Chaos Maturity Model
Where is your organization on this spectrum? Be honest — most are at Level 1 or 2.
| Level | Description | What You're Doing | Next Step |
|---|---|---|---|
| 0 — Reactive | You learn about failures from incidents | Nothing proactive. Post-mortems after outages | Run one manual chaos experiment in staging |
| 1 — Ad Hoc | Occasional manual experiments | Someone kills a pod occasionally, watches what happens | Write proper hypotheses, use a chaos tool, document results |
| 2 — Structured | Regular game days with proper process | Monthly game days, defined experiments, follow-up actions | Run experiments in production (with blast radius controls) |
| 3 — Automated | Chaos experiments run continuously in CI/CD | Every deploy triggers resilience tests. Failures block releases | Expand scope: multi-AZ, dependency chains, data-layer chaos |
| 4 — Cultural | Resilience is a design requirement, not an afterthought | Teams design for failure from day one. Chaos experiments are in every service's definition of done | Share learnings publicly, contribute to chaos engineering community |
What We Learned Breaking Our Own Systems
We run chaos experiments on our own cloud infrastructure and client environments. Some surprising findings:
- Circuit breakers often aren't configured correctly. We found that 40% of the circuit breakers we tested either had thresholds too high (triggered after the system was already cascading) or reset too quickly (closed before the dependency actually recovered)
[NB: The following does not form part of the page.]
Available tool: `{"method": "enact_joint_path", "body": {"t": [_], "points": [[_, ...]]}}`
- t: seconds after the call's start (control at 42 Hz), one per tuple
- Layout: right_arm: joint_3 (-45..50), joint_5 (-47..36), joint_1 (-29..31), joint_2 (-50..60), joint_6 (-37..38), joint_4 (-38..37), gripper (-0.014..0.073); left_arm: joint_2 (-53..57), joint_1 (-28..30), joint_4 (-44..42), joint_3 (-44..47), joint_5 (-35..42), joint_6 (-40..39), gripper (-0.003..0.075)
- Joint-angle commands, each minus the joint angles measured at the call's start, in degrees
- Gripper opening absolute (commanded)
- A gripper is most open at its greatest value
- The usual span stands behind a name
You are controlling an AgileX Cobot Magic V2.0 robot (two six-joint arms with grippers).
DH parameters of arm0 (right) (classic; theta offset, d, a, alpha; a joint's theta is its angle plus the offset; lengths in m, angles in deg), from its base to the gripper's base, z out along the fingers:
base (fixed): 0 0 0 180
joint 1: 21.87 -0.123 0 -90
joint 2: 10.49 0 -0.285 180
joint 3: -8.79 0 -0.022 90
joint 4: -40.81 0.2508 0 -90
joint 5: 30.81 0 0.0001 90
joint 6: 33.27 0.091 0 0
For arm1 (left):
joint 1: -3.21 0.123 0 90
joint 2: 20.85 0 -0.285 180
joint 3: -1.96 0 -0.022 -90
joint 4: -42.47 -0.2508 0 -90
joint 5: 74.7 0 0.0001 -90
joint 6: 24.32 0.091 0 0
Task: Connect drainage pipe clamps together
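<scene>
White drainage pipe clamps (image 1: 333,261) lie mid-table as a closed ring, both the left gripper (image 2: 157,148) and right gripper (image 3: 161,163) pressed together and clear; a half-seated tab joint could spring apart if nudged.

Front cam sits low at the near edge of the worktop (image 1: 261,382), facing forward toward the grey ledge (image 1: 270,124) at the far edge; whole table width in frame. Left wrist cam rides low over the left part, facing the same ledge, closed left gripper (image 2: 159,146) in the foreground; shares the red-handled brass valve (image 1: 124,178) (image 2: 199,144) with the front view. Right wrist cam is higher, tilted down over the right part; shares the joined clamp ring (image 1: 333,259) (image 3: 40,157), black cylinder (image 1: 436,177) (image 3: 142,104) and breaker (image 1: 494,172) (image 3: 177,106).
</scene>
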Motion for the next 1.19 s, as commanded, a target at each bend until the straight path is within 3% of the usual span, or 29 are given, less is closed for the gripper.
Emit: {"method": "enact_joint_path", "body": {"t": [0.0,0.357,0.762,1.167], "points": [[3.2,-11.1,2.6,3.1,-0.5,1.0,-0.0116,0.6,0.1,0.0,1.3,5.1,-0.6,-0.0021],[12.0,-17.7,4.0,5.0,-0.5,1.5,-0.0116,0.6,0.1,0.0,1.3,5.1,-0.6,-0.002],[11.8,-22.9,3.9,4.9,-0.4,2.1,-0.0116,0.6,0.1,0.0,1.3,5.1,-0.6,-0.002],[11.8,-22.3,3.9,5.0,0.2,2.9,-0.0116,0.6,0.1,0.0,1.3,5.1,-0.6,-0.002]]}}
- Health checks lie. A pod can pass its health check while being completely unable to serve traffic — because the health check endpoint doesn't exercise the same code path as real requests. Test health checks as part of your chaos experiments
- Retry storms are the #1 cause of cascading failures. Service A fails, services B through G all retry simultaneously, overwhelming service A's recovery. Exponential backoff with jitter isn't optional — it's a requirement
- DNS failures cause the widest blast radius. When we simulated DNS issues, more services broke than with any other failure type. And most teams had zero DNS resilience
Frequently Asked Questions
Should we run chaos experiments in production?
Eventually, yes — production is the only environment that truly represents your system. But start in staging until you've built confidence and tooling. Move to production only when you have proper blast radius controls, automated rollback, and observability to detect impact immediately.
How do we convince management that breaking things on purpose is a good idea?
Frame it as risk reduction, not destruction. Show the cost of your last outage (revenue lost, engineering hours, customer trust). Then explain that a 30-minute planned experiment costs 100x less than discovering the same issue during a real outage. Start with staging to build credibility.
What's the minimum we need before starting chaos engineering?
Observability (you need to see what's happening), a staging environment, and basic deployment automation. If you can't monitor your system or deploy changes quickly, fix those first. Chaos without observability is just breaking things blindly.
How often should we run chaos experiments?
Monthly game days for manual experiments. Continuously in CI/CD for automated resilience tests. After every major architecture change. The cadence matters less than consistency — a monthly game day you actually do beats a weekly one you keep postponing.